Недолгая гроза, спровоцированная Борманом, пролетела; отгремело несколько тактов «Гибели богов»; мнимый Хаген покинул сцену. К моему изумлению, Гитлер прислушался к моей, не без волнения высказанной просьбе, касавшейся нескольких директоров заводов «Шкода», чехов по национальности. Из-за сотрудничества с нами они со страхом — и не без оснований — ожидали прихода русских, но, с другой стороны, благодаря прежним связям с американской промышленностью они возлагали огромные надежды на перелет в штаб американских войск. Несколькими днями ранее Гитлер отверг бы любое подобное предложение, но сейчас был готов, отбросив все формальности, подписать приказ, позволявший этим людям избежать опасности.
Пока мы с Гитлером обсуждали судьбу чешских промышленников, Борман напомнил, что Риббентроп до сих пор ждет аудиенции. Гитлер раздраженно воскликнул: «Сколько можно повторять, что я не хочу его видеть!»
По какой-то причине Гитлер и слышать не хотел о встрече с Риббентропом, но Борман не унимался: «Риббентроп сказал, что не тронется с места и как верный пес будет ждать у двери, пока вы его не примете».
Сравнение с верным псом смягчило Гитлера, и он приказал позвать Риббентропа. Разговаривали они наедине. Очевидно, Гитлер рассказал ему о плане побега директоров-чехов, однако даже в такой отчаянной ситуации министр иностранных дел не хотел никому уступать своих полномочий. Выйдя из кабинета Гитлера, он ворчливо сказал мне: «Это юрисдикция министерства иностранных дел, — и затем чуть спокойнее добавил: — В порядке исключения я не стану возражать, если в документе будет записано: „По предложению министра иностранных дел“».
Я включил требуемую фразу. Риббентроп остался доволен, а Гитлер поставил под документом свою подпись. Насколько мне известно, это была последняя официальная встреча Гитлера с министром иностранных дел.
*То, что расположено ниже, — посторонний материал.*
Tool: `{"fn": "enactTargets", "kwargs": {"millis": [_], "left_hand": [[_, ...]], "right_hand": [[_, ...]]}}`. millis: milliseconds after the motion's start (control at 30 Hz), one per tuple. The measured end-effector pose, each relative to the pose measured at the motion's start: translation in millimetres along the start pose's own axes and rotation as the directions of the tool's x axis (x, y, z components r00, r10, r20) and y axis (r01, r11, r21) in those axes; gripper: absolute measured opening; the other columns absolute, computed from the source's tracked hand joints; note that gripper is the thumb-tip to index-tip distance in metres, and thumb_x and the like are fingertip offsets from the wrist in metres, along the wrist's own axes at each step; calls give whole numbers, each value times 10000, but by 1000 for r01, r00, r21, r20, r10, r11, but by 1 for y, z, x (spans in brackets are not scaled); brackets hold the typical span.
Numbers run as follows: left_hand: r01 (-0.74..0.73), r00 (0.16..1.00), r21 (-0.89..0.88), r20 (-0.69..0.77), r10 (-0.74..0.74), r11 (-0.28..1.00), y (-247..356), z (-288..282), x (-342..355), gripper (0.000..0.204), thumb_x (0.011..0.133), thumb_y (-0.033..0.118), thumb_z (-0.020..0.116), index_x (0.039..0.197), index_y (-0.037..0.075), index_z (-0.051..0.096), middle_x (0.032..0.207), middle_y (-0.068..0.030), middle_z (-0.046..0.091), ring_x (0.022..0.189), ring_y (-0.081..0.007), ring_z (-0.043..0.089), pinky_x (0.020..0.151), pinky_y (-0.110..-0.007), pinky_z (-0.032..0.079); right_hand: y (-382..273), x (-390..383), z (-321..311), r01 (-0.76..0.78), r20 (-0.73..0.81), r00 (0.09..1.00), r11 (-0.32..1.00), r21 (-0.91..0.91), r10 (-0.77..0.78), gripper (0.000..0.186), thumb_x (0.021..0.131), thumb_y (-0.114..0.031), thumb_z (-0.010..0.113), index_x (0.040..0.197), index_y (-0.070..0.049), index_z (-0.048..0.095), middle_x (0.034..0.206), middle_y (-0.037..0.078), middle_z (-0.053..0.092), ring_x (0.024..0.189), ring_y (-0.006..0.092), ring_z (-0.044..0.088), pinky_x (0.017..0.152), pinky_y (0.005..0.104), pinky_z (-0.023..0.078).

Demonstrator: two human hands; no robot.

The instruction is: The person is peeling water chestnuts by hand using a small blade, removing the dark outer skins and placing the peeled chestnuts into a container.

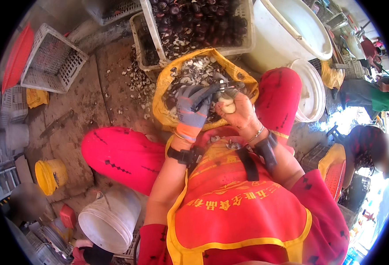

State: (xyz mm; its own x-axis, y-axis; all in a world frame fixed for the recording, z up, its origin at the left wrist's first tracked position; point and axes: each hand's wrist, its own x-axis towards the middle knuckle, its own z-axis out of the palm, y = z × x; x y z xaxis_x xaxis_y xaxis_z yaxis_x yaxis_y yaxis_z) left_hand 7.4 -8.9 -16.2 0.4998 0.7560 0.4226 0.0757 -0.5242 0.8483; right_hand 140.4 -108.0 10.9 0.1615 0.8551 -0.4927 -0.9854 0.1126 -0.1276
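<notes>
My left hand (pixel 193 109) wears a grey and orange glove, and its fingers close around a pale peeled chestnut (pixel 228 106). My bare right hand (pixel 243 115) presses against the same chestnut and grips a small dark knife (pixel 230 85) whose blade lies across the top of it. Both hands are held together over a yellow sack (pixel 164 84) full of dark and white peelings, which stands between my red-trousered knees. A red and yellow apron (pixel 229 207) covers my lap.
A white crate of dark unpeeled chestnuts (pixel 194 22) stands behind the sack. White tubs (pixel 291 31) (pixel 312 90) are at the right, a yellow bucket (pixel 51 176) and a white bucket (pixel 110 218) at the left, with an empty white basket (pixel 51 59). Other people (pixel 371 150) sit at the right.
</notes>
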Motion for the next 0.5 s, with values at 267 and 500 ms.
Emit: {"fn": "enactTargets", "kwargs": {"millis": [267,500], "left_hand": [[-17,997,-45,75,20,999,4,-2,2,226,876,53,627,1086,88,702,953,-30,627,785,-108,563,684,-234,458],[-148,987,253,93,129,956,3,-9,5,254,844,22,633,1068,108,716,938,-52,656,828,-134,597,762,-258,481]], "right_hand": [[8,-6,-1,270,9,952,831,-486,-304,208,927,-175,576,1096,-55,595,1015,53,637,813,148,604,629,244,489],[2,-9,-2,447,269,889,567,-692,-371,469,854,-237,618,1253,-16,506,1084,39,633,843,77,589,649,205,482]]}}
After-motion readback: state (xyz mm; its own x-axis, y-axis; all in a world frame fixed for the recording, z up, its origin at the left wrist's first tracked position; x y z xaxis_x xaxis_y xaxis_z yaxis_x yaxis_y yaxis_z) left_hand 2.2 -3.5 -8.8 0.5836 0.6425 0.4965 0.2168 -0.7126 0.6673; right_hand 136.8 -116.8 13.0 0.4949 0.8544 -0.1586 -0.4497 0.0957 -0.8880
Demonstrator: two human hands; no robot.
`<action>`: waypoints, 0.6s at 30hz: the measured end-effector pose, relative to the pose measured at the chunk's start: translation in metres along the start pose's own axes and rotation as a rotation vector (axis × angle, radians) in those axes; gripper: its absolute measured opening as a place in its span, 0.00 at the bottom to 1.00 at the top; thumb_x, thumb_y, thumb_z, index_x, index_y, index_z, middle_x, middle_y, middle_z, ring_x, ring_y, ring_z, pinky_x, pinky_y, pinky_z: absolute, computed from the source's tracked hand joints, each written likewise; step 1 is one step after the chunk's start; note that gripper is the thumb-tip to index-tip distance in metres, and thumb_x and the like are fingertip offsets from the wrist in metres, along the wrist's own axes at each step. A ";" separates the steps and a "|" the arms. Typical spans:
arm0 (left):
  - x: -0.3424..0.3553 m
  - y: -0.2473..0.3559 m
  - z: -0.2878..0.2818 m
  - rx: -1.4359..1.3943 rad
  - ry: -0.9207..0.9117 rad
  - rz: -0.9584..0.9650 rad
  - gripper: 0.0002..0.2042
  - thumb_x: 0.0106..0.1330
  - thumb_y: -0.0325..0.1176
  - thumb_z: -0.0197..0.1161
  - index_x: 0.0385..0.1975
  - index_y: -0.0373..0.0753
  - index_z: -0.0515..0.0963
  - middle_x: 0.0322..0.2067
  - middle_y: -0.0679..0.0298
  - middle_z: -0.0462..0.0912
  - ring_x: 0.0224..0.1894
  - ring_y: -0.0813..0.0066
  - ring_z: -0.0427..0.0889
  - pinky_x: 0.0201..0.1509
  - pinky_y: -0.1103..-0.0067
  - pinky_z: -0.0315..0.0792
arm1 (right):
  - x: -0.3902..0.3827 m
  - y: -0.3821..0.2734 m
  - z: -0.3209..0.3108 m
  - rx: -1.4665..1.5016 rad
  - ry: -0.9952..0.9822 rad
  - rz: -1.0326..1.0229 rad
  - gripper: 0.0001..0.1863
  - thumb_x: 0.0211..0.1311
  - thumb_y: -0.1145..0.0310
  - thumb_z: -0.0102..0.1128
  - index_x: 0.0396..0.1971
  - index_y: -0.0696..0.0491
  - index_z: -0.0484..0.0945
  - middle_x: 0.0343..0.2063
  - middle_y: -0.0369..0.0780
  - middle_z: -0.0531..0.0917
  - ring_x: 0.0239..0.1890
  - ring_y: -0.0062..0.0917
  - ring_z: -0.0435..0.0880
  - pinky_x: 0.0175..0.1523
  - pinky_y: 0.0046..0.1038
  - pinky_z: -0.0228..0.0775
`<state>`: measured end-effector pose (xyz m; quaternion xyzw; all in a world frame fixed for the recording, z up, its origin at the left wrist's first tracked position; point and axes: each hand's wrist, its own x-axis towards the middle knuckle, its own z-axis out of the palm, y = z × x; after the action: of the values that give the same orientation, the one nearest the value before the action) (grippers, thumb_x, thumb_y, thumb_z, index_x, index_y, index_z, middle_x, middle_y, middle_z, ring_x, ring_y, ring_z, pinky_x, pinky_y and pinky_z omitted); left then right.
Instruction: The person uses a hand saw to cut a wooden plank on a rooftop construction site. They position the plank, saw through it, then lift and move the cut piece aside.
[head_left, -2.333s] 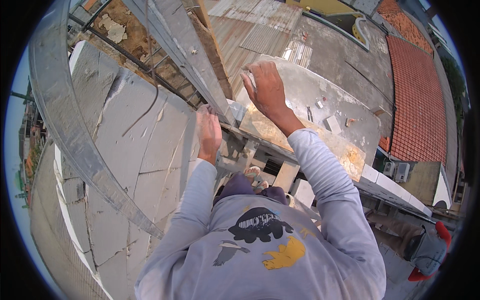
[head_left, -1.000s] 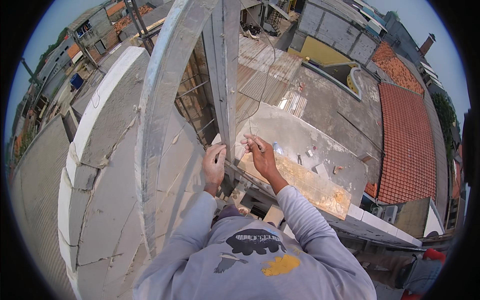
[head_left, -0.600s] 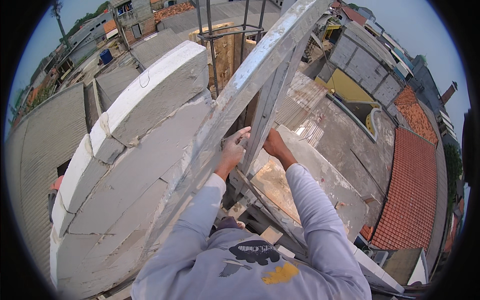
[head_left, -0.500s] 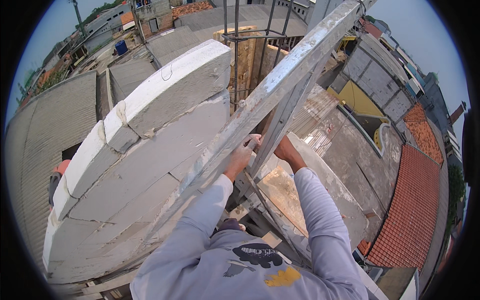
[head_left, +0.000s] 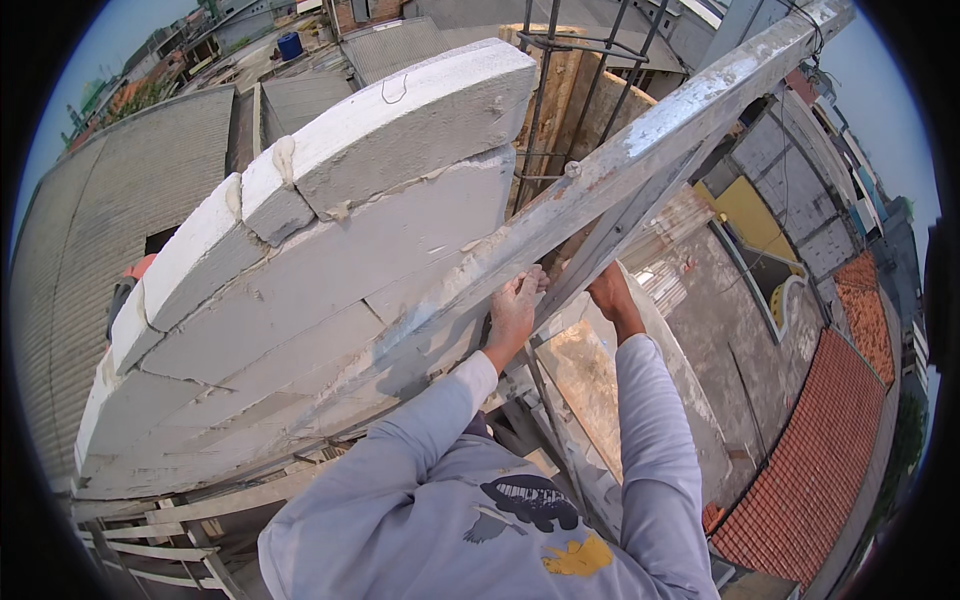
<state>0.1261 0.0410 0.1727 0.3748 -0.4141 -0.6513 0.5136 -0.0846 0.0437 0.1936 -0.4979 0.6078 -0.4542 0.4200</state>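
A long, weathered metal beam point(head_left: 600, 165) slants across the white block wall point(head_left: 290, 290). Beneath it a thinner metal strut point(head_left: 640, 215) runs down between my two hands. My left hand point(head_left: 513, 315) is on the strut's left side just below the beam, dusty fingers bent and close together; anything between them is too small to make out. On the other side, my right hand point(head_left: 615, 300) reaches behind the strut, which hides its fingertips. Above the beam, upright reinforcing bars point(head_left: 545, 95) stand in front of wooden formwork boards point(head_left: 572, 90).
Bent wire point(head_left: 820, 45) is wrapped at the beam's upper end. Wooden slats point(head_left: 190, 530) lie low at left, and a stained board point(head_left: 580, 375) lies below my hands. Part of another person point(head_left: 130, 280) shows beyond the wall. Red-tiled roofs point(head_left: 800, 460) lie far below at right.
The view has shifted, so wall and beam appear farther right and higher. My left fingers have straightened somewhat from a tighter curl; my right hand stays behind the strut.
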 end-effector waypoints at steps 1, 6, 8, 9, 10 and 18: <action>-0.004 -0.004 0.001 -0.052 0.008 0.020 0.17 0.81 0.38 0.63 0.53 0.28 0.81 0.46 0.57 0.88 0.48 0.72 0.87 0.58 0.74 0.80 | -0.003 -0.002 -0.002 0.039 0.049 0.058 0.12 0.67 0.74 0.65 0.46 0.63 0.87 0.40 0.46 0.92 0.37 0.32 0.92 0.47 0.33 0.84; -0.023 -0.017 -0.001 -0.155 0.023 0.098 0.16 0.80 0.36 0.64 0.54 0.28 0.79 0.46 0.57 0.87 0.47 0.73 0.87 0.58 0.75 0.81 | -0.026 0.007 -0.011 -0.030 0.061 0.111 0.11 0.74 0.73 0.63 0.49 0.63 0.83 0.38 0.41 0.88 0.37 0.25 0.88 0.44 0.29 0.84; -0.038 -0.007 0.000 -0.078 0.063 0.075 0.12 0.79 0.33 0.65 0.50 0.29 0.79 0.45 0.57 0.87 0.47 0.73 0.86 0.58 0.75 0.80 | -0.049 0.009 -0.010 0.094 0.097 0.080 0.11 0.76 0.70 0.62 0.48 0.63 0.83 0.36 0.40 0.87 0.36 0.23 0.87 0.45 0.28 0.83; -0.046 -0.002 -0.003 -0.021 0.064 0.082 0.11 0.79 0.32 0.65 0.49 0.29 0.78 0.45 0.56 0.86 0.47 0.72 0.86 0.58 0.75 0.79 | -0.063 0.008 -0.004 0.158 0.115 0.055 0.11 0.77 0.68 0.62 0.47 0.62 0.83 0.36 0.39 0.87 0.36 0.23 0.86 0.45 0.27 0.83; -0.053 -0.004 -0.005 -0.021 0.055 0.066 0.11 0.79 0.32 0.65 0.49 0.29 0.78 0.45 0.57 0.86 0.47 0.73 0.85 0.58 0.75 0.79 | -0.074 0.009 -0.002 0.180 0.150 0.082 0.12 0.78 0.67 0.62 0.47 0.62 0.83 0.36 0.39 0.87 0.36 0.22 0.86 0.46 0.27 0.83; -0.076 -0.004 0.022 -0.053 0.003 0.063 0.13 0.79 0.30 0.64 0.55 0.28 0.79 0.46 0.60 0.86 0.48 0.75 0.85 0.58 0.77 0.78 | -0.152 0.017 0.021 0.323 0.325 0.196 0.16 0.80 0.61 0.62 0.51 0.61 0.82 0.37 0.38 0.86 0.36 0.21 0.85 0.46 0.26 0.82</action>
<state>0.1187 0.1199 0.1820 0.3489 -0.4076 -0.6448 0.5444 -0.0453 0.1925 0.1815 -0.2835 0.6323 -0.5765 0.4330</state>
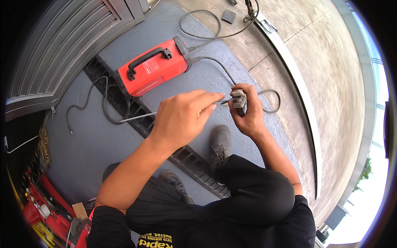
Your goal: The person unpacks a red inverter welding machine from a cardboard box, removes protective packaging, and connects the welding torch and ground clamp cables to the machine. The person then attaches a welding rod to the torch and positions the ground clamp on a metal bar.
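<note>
My left hand (180, 115) is closed, thumb and fingers pinching a thin grey welding rod (139, 117). The rod sticks out to the left behind the hand. Its other end reaches the jaws of a metal welding clamp (238, 99), which my right hand (250, 113) grips with fingers wrapped round it. Whether the jaws press on the rod is too small to tell. Just beyond my hands, a red welding machine (154, 68) with a black carry handle lies on the grey painted floor, and dark cables (218, 63) run from its right end.
A black slotted drain strip (185, 162) crosses the floor under the machine and near my shoes (220, 142). Grey louvred metal (68, 45) stands at upper left. A long white metal rail (300, 89) lies at right. Red equipment (49, 202) sits at lower left.
</note>
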The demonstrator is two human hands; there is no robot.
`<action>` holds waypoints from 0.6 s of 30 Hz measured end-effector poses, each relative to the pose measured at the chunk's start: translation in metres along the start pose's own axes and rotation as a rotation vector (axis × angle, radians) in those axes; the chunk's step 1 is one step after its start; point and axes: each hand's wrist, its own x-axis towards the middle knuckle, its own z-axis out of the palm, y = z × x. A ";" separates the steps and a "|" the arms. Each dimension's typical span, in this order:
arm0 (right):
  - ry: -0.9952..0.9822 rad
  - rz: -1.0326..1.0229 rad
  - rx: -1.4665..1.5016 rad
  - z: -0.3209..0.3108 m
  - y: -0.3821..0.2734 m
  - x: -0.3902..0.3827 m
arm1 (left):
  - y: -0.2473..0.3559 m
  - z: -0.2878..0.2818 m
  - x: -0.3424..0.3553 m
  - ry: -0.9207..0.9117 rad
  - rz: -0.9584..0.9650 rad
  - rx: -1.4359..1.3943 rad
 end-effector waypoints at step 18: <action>-0.054 0.100 0.127 -0.008 -0.008 -0.006 | 0.003 -0.004 0.004 -0.036 -0.016 0.024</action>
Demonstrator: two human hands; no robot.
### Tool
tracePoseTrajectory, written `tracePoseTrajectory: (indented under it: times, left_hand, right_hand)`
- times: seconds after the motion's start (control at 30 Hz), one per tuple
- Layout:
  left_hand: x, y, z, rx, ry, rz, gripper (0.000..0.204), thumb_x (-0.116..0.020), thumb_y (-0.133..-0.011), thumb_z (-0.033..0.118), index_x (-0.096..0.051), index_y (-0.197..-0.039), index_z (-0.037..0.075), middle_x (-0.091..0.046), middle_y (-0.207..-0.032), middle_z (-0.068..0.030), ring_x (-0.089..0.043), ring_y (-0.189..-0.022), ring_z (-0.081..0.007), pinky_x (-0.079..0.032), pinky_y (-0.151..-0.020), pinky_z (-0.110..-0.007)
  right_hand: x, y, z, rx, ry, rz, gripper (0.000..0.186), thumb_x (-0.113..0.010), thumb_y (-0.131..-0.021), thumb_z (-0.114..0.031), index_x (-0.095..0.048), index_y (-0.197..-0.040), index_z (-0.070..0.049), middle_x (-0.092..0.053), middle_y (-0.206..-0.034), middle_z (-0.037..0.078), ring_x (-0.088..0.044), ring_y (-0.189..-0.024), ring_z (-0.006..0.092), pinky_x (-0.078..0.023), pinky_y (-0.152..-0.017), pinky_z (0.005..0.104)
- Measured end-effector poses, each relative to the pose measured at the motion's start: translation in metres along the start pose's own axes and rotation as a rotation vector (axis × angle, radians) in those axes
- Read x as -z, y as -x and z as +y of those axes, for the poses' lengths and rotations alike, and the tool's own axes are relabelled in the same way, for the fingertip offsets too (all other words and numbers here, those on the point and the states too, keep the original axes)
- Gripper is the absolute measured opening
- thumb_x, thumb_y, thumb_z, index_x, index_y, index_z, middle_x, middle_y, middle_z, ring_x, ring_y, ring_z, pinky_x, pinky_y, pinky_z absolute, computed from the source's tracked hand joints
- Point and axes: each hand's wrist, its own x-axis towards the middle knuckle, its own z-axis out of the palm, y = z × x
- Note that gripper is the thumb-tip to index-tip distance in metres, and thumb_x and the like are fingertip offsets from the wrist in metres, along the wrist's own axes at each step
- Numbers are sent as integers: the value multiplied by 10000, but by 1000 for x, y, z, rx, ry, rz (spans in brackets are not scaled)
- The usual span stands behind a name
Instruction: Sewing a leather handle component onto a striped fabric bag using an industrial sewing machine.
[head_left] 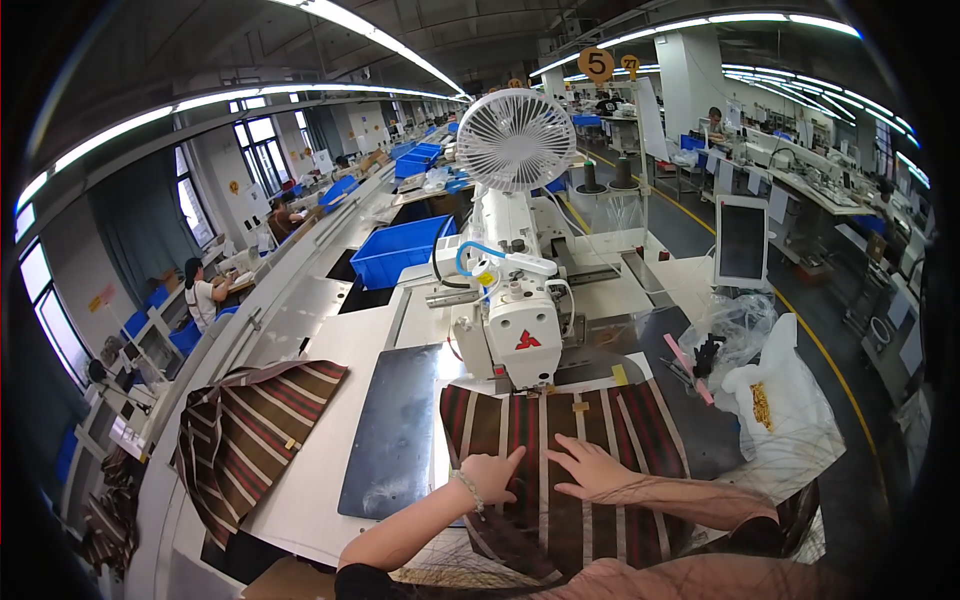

Тем временем в рейхсканцелярию приехал Фридрих Люшен, все последние месяцы помогавший мне советами и оказывавший всестороннюю поддержку. Я стал убеждать его покинуть Берлин, но все мои усилия оказались тщетными. Позже, на Нюрнбергском процессе, я узнал, что после падения Берлина он покончил жизнь самоубийством.
Около полуночи ординарец-эсэсовец передал мне приглашение Евы Браун. Она приняла меня в маленькой комнатке бункера, служившей ей и спальней, и гостиной. Комната была довольно мило обставлена: сюда перенесли кое-что из мебели, изготовленной по моим эскизам несколько лет назад для двух комнат, которые Ева Браун занимала на верхних этажах рейхсканцелярии. Ни размеры, ни роскошь отобранных предметов не соответствовали унылой обстановке. И словно в насмешку, дверцы комода были инкрустированы четырехлистниками клевера с вплетенными в них ее инициалами.